Ces combats ne sont pas du tout comparables aux corridas sanglantes, qui se soldent souvent par la mort de l’animal. La race d’Hérens a ceci de particulier que les vaches rivalisent naturellement entre elles pour devenir les meneuses du troupeau. Ce comportement forme une hiérarchie dans celui-ci. Lors du combat, les deux bêtes, l’une en face de l’autre et front contre front, poussent jusqu’à ce que l’une d’elles recule. Tout est réglementé et l’on veille à ce que les animaux ne se blessent pas mutuellement avec leurs cornes. La gagnante devient la reine et reçoit une lourde cloche gravée autour du cou. Parée d’une guirlande de fleurs, elle conduira le troupeau vers les alpages au début de l’été. Dès lors, les autres vaches suivront toujours le tintement émis par leur reine.

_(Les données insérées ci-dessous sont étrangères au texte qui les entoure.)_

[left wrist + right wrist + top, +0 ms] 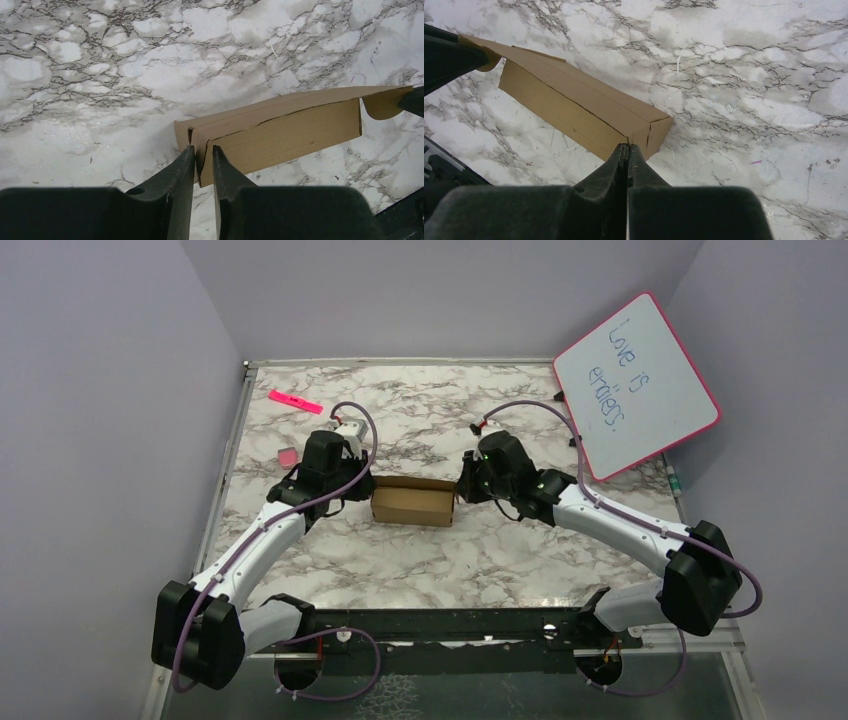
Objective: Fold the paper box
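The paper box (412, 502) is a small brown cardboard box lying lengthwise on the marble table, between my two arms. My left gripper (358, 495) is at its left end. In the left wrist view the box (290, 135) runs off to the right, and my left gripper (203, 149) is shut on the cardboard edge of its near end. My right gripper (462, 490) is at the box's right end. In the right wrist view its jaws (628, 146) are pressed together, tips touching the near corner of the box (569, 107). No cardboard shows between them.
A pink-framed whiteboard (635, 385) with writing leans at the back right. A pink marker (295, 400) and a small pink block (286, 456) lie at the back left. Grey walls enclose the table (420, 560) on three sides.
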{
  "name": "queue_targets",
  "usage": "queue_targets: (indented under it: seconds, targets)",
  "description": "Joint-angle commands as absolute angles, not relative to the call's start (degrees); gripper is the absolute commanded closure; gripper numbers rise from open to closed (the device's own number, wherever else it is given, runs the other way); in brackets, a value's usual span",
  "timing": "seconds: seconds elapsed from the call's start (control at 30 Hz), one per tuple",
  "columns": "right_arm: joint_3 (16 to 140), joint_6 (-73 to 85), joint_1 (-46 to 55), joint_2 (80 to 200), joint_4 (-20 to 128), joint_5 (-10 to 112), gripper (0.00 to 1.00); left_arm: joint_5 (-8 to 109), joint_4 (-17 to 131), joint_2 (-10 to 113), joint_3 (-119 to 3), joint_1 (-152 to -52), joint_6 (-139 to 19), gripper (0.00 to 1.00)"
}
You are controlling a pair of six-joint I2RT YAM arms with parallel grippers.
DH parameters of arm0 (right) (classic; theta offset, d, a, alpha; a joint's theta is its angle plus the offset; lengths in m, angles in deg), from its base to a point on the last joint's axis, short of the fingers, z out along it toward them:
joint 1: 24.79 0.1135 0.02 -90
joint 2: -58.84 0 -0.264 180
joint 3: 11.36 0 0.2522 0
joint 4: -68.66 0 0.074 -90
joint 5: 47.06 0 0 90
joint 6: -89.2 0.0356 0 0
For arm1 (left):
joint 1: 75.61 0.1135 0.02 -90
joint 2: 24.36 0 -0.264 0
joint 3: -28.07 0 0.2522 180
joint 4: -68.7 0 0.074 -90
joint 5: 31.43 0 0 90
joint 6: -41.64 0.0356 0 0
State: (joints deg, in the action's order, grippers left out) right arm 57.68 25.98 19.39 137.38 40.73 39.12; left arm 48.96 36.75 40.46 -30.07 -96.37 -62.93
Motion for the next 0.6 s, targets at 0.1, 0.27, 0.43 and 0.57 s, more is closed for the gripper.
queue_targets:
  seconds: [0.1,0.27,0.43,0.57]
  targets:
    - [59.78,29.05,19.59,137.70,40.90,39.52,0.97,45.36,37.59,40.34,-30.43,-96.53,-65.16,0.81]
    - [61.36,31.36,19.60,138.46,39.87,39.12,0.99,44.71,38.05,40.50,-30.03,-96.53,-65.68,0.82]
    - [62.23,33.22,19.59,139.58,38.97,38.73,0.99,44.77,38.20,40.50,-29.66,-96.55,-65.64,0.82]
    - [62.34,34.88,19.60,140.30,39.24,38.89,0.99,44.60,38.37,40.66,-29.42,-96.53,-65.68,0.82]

Chaque vallée organise ses propres affrontements. Nous les découvrons de nos propres yeux aux Haudères, dans le Val d’Hérens. Une arène délimitée par une corde, entourée de stands en bois, et des vaches qui ont reçu des numéros à la peinture blanche sur leur garrot. Les accompagnateurs se tiennent prêts, casquette sur la tête, bottes aux pieds, et bâton à la main. Les bêtes sont appelées par deux et conduites dans l’arène. A chaque tour, il y a une gagnante, dont le propriétaire reçoit une cloche et une médaille.

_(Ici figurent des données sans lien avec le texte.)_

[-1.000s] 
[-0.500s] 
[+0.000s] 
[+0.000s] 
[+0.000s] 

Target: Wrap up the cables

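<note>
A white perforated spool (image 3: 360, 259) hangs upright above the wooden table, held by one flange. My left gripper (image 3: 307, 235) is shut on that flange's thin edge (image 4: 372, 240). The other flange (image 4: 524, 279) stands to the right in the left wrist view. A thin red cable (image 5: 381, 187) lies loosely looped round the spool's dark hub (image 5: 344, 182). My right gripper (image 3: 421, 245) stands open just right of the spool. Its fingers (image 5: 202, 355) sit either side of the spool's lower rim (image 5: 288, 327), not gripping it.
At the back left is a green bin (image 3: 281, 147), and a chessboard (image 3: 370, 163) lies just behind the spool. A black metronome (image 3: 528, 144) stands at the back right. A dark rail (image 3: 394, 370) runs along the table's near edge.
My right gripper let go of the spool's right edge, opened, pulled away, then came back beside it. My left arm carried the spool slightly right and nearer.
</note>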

Certaines vaches n’aiment pas combattre. Elles grattent le sol avec leur patte avant, remuent le sable, et regardent dans l’autre direction avec un air indifférent. Leurs propriétaires se tiennent à l’extérieur du ring et les encouragent en chuchotant, sifflant ou en leur offrant une petite friandise. Puis, parfois, la vache se décide et la lutte commence. Celle qui abandonne et s’en va perd. Après trois tentatives, elle est emmenée au loin.

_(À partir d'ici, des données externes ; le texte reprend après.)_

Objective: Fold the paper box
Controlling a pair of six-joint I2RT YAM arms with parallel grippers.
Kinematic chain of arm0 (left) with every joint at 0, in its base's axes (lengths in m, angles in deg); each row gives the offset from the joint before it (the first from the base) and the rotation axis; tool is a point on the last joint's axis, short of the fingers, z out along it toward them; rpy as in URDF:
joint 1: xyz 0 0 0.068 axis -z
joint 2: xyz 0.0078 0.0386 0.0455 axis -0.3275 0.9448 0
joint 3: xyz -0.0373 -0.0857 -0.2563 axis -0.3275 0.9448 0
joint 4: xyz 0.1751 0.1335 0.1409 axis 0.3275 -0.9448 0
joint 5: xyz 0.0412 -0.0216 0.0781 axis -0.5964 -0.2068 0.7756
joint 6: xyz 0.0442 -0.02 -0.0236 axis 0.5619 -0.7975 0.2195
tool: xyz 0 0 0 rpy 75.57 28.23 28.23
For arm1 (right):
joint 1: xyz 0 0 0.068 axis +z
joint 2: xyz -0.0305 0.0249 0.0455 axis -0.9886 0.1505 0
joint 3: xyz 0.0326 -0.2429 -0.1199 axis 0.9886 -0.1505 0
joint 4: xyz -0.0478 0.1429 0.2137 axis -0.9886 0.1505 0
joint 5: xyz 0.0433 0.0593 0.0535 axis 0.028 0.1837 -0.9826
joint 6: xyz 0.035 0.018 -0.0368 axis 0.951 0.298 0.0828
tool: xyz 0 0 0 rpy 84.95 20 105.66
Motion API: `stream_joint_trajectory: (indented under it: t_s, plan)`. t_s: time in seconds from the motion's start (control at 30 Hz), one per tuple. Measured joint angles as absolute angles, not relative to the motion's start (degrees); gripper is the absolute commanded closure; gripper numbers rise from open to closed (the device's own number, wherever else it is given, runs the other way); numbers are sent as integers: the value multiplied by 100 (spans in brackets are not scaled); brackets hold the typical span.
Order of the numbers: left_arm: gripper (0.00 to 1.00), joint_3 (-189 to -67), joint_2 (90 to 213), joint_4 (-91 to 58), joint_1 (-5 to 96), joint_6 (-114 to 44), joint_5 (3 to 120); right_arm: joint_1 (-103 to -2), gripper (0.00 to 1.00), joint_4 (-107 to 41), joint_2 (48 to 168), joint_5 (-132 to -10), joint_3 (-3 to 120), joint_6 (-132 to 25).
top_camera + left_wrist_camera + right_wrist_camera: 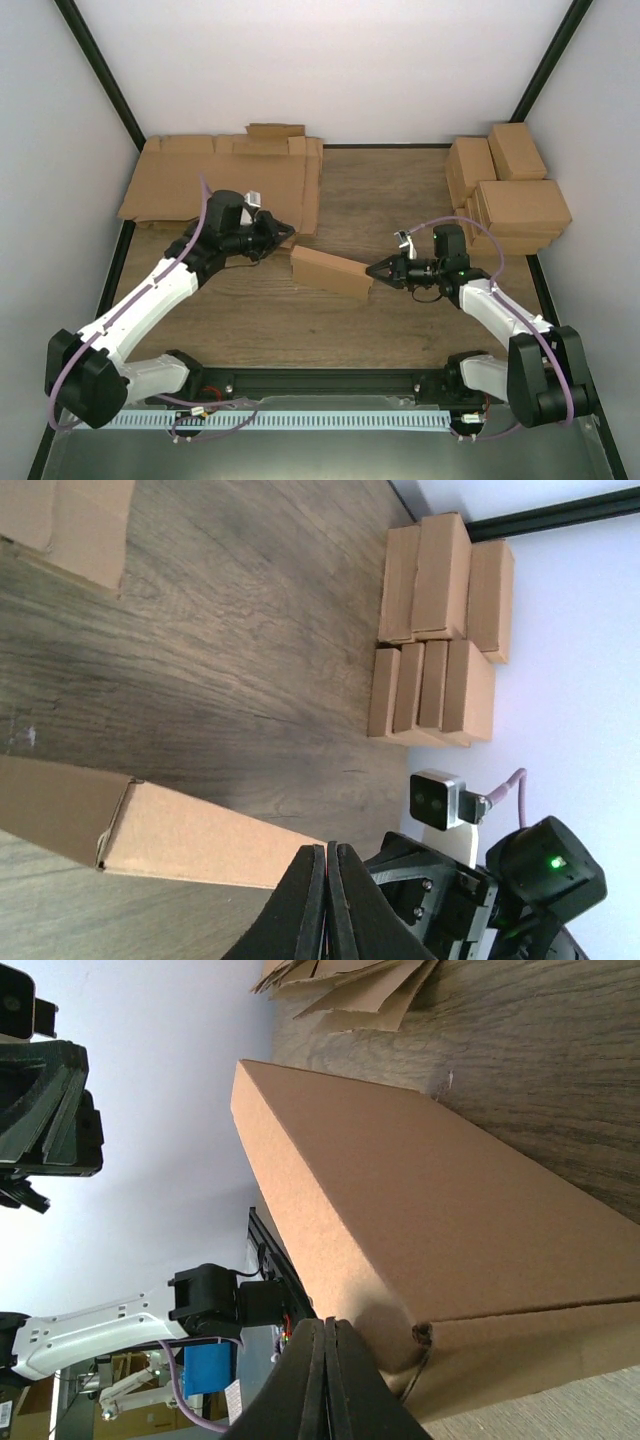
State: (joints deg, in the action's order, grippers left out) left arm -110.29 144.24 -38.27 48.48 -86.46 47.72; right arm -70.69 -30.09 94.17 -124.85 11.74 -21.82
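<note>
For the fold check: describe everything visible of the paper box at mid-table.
The paper box is plain brown cardboard, already folded into a long, shallow closed shape with no print. It lies on the wooden table, slanting so its left end sits farther from the arms. The right wrist view shows a small gap at one corner seam. The right gripper, shut, meets its right end.
</note>
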Motion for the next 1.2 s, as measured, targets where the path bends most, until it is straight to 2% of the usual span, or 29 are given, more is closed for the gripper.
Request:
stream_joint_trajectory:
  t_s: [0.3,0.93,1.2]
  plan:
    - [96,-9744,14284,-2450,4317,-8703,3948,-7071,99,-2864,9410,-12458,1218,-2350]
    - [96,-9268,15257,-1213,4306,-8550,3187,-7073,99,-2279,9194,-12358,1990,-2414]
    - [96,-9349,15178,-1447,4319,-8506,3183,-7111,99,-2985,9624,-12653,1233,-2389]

Les vaches d’Hérens faisaient autrefois la richesse de la région. Elles fournissent le lait pour les fromages, le beurre et les yaourts, et sont aussi utilisées pour la viande fine qui est séchée, et connue chez nous comme viande des Grisons. Cependant, leur nombre a fortement diminué dans les années 50, avec la grande migration vers la ville de nombreux éleveurs quittant leur montagne. La race doit sa survie principalement aux traditionnels combats des reines, et à quelques amateurs inconditionnels qui ne voudraient élever une autre race pour rien au monde. Aussi, quand on demande à Eddy Baillifard combien il faut débourser pour acheter une telle vache, il nous regarde, l’air choqué. «Ça n’a pas de prix, une Hérens, c’est un coup de cœur!»